As social media and other media sources demand perfection many people are going to great lengths to achieve that idea of self-perfection. Also note that in today’s society there is a higher demand for plastic surgery. If that is not enough, every smart phone has the capability of removing skin flaws from pictures before sending or saving the image. In the end this is setting a precedence in society that anything physical either better be perfect or fixed.
Over the past years the increase in plastic surgery has skyrocketed. One symptom that is not listed below but deserves attention when thinking about BDD is an obsession with plastic surgery. Having one cosmetic surgery may not be a big deal. Though when it becomes excessive and hundreds of thousands of dollars have been spent on your seemingly perfect appearance and the humanness that was once on your face fades, that may be a problem.
Those with BDD have an increased risk for suicide and suicidal thoughts as a result of unrealistic views of personal flaws.
How is BDD Developed?
It is found that BDD could develop as a result of, but not limited to:
- Poor self-esteem
- Early childhood trauma
- Parental figures that focused on body image.
At this time measures to prevent BDD are unknown
Symptoms Of Body Dysmorphic Disorder(BDD)
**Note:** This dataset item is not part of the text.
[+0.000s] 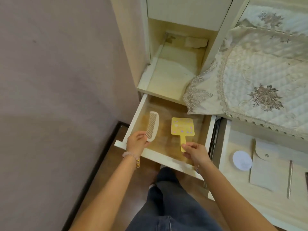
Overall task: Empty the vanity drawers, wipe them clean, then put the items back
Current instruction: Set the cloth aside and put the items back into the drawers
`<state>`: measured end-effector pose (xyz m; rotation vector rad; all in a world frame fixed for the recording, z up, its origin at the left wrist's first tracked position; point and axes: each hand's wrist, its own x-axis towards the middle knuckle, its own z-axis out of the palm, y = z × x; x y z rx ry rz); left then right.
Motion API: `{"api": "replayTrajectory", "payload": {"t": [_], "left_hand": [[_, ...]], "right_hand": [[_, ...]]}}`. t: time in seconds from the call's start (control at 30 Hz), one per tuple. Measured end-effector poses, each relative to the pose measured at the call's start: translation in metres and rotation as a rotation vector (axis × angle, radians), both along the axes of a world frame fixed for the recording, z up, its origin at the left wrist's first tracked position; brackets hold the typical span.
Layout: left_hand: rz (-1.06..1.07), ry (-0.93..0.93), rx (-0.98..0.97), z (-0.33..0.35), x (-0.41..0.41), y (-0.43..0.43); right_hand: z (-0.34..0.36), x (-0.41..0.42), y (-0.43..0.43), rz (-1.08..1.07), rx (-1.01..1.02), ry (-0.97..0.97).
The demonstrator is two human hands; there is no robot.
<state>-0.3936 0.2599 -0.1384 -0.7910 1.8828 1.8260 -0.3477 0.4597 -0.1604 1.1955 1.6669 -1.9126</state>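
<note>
A pale vanity drawer point(166, 160) stands pulled out below me, its wooden bottom showing. My left hand point(137, 141) pinches the near end of a cream comb point(152, 125) over the drawer's left side. My right hand point(195, 152) pinches the handle of a yellow hand mirror point(182, 127) with a dotted back, over the drawer's right side. Whether comb and mirror touch the drawer bottom I cannot tell.
A second open drawer point(224, 147) to the right holds a white round disc point(242, 160), a beige snap pouch point(266, 165) and a thin stick point(290, 179). A lace-edged quilted cloth point(250, 84) covers the vanity top. An open shelf niche point(176, 64) lies above. A wall stands left; my legs are below.
</note>
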Motion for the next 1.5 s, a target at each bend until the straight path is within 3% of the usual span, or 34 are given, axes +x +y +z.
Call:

The key elements of body dysmorphia include:
- Preoccupation with one or more perceived defects or flaws in physical appearance that seem slight to others.
- Repetitive behaviors such as mirror checking, excessive grooming, skin picking, comparing self to others, etc.
- The preoccupation causes significant distress or impairment in social life, work environment or other areas of functioning.
- Not explained by other diagnosis for an eating disorder.
Over The Top Self Focus
Being health or beauty conscious for countless people are not problematic and many times create an improved quality of life. Though the question becomes when is conscientiousness considered excessive. So let me break it down, when I draw the line between functional and problematic behavior I must first look at how much time is put into that particular behavior.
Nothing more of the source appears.